§ **Description of the task**: Return every line from the one with "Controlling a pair" through the one with "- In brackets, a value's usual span", inclusive, exactly as it appears below.
----------
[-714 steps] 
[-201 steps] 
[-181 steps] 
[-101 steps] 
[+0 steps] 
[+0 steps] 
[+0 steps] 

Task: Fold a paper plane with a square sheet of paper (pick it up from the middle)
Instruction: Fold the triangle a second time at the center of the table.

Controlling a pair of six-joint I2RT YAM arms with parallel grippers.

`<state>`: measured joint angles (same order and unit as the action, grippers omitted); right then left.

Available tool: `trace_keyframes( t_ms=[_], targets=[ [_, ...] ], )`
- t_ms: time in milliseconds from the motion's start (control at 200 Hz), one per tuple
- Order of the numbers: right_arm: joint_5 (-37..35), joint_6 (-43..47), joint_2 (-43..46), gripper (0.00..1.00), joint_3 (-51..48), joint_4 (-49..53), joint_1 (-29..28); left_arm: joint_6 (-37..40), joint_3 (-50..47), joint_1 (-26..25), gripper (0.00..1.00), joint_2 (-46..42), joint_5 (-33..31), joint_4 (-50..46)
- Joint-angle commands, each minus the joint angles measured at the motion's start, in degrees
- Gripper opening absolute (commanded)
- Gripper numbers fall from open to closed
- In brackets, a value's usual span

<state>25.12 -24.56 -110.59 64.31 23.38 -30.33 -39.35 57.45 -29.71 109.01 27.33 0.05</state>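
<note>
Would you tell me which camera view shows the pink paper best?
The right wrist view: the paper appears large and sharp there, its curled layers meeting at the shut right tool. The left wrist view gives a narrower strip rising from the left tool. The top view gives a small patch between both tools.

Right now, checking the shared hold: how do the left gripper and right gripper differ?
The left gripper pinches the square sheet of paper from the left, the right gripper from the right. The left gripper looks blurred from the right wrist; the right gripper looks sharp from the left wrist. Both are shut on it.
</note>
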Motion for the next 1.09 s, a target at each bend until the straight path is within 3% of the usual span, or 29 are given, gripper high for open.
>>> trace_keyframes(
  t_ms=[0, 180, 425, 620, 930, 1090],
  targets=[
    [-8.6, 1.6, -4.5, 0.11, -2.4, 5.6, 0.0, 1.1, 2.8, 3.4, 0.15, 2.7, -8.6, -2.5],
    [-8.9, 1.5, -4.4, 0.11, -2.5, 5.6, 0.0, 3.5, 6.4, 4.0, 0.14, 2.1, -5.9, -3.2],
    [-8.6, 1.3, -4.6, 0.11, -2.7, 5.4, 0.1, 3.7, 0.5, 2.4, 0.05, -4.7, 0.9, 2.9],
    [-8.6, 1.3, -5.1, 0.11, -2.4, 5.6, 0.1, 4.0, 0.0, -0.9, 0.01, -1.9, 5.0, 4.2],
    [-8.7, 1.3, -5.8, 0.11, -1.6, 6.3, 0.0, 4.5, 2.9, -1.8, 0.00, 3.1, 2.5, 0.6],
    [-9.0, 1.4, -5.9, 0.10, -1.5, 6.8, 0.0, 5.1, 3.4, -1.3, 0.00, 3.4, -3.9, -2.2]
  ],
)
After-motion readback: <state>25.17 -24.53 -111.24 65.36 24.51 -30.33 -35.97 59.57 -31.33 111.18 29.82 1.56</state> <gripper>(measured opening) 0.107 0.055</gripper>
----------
§ **Exercise response**:
Controlling a pair of six-joint I2RT YAM arms with parallel grippers.

`<state>`: measured joint angles (same order and unit as the action, grippers omitted); right then left.

Available tool: `trace_keyframes( t_ms=[_], targets=[ [_, ...] ], )`
- t_ms: time in milliseconds from the motion's start (control at 200 Hz), one per tuple
- Order of the numbers: right_arm: joint_5 (-37..35), joint_6 (-43..47), joint_2 (-43..46), gripper (0.00..1.00), joint_3 (-51..48), joint_4 (-49..53), joint_1 (-29..28); left_arm: joint_6 (-37..40), joint_3 (-50..47), joint_1 (-26..25), gripper (0.00..1.00), joint_2 (-46..42), joint_5 (-33..31), joint_4 (-50..46)
- Joint-angle commands, each minus the joint angles measured at the motion's start, in degrees
- Gripper opening absolute (commanded)
- Gripper numbers fall from open to closed
- In brackets, a value's usual span

No more output remains.